Show HN: Customer Research – $12 ask 100 people a question then interview them - jaimemedicalbnb
https://scoops.io
======
ckle
I'm one of the co-founders of Scoops. Been shipping products for awhile, and
the problem is, most of the time nobody wants them. That's time & money down
the drain. Scoops was built to be an affordable way to validate some key
assumptions about your market early and fast.

You can use this research to see if people actually have the problem you're
trying to solve, or if your value proposition resonates with anyone at all.

1\. For $12, ask 100 people a question 2\. Then, once they answer, find out
whether there are demographic trends in how people answered. 3\. Armed with
that data, follow up with additional questions & even interview them to really
get to the bottom of your market assumptions.

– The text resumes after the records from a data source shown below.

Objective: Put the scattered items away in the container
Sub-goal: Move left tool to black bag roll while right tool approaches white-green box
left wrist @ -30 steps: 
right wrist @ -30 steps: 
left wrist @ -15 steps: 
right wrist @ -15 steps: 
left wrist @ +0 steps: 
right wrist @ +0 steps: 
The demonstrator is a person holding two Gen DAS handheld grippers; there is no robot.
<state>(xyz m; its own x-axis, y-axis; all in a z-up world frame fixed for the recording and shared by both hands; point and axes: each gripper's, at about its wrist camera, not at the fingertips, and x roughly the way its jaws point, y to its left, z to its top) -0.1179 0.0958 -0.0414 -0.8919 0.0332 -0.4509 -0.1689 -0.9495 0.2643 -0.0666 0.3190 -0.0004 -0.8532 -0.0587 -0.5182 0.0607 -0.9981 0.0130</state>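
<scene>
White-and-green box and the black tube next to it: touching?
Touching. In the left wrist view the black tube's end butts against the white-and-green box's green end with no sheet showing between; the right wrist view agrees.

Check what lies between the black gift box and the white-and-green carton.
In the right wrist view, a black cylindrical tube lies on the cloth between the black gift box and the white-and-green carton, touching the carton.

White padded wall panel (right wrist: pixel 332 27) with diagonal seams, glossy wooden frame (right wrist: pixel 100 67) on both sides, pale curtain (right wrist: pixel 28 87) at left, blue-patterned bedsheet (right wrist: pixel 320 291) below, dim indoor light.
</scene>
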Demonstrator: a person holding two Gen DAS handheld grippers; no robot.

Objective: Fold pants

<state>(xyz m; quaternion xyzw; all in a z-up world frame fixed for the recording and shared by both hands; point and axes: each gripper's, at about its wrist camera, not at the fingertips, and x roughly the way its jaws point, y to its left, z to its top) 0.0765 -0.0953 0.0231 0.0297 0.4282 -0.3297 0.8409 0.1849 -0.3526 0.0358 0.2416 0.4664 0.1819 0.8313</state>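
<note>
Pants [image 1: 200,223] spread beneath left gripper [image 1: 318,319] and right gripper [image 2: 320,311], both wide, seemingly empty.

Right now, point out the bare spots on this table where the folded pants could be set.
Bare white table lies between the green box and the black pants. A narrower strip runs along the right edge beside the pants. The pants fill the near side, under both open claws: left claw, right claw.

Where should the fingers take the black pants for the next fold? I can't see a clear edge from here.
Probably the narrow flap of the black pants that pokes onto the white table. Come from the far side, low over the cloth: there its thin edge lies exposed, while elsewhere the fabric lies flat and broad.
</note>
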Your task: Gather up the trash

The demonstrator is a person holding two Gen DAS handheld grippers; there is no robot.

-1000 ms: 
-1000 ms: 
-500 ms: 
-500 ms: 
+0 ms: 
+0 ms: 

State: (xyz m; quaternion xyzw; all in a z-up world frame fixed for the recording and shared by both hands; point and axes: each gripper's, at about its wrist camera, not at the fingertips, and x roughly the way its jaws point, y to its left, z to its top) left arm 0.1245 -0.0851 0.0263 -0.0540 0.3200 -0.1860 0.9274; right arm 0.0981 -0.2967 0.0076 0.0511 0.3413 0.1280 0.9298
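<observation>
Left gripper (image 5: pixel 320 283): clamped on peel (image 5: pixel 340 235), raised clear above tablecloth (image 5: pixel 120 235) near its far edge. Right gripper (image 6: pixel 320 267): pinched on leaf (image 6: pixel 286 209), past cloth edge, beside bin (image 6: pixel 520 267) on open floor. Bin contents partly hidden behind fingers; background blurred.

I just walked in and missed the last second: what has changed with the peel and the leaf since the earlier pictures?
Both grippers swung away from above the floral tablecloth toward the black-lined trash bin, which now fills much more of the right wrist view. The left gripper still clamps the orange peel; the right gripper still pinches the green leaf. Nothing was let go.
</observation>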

To address the most commonly asked question: Right now when you ask a question
it goes to people of various genders, occupations, ages, and countries
(predominantly US) - we're working on audience targeting but aren't there yet.
However, most of the time people who want to target are biasing their data -
it's better to cast your net wide and see what fish swim in. You can read more
here. [https://blog.scoops.io/broad-is-
good-d701b485cdd8](https://blog.scoops.io/broad-is-good-d701b485cdd8)

Thanks in advance for any feedback/thoughts!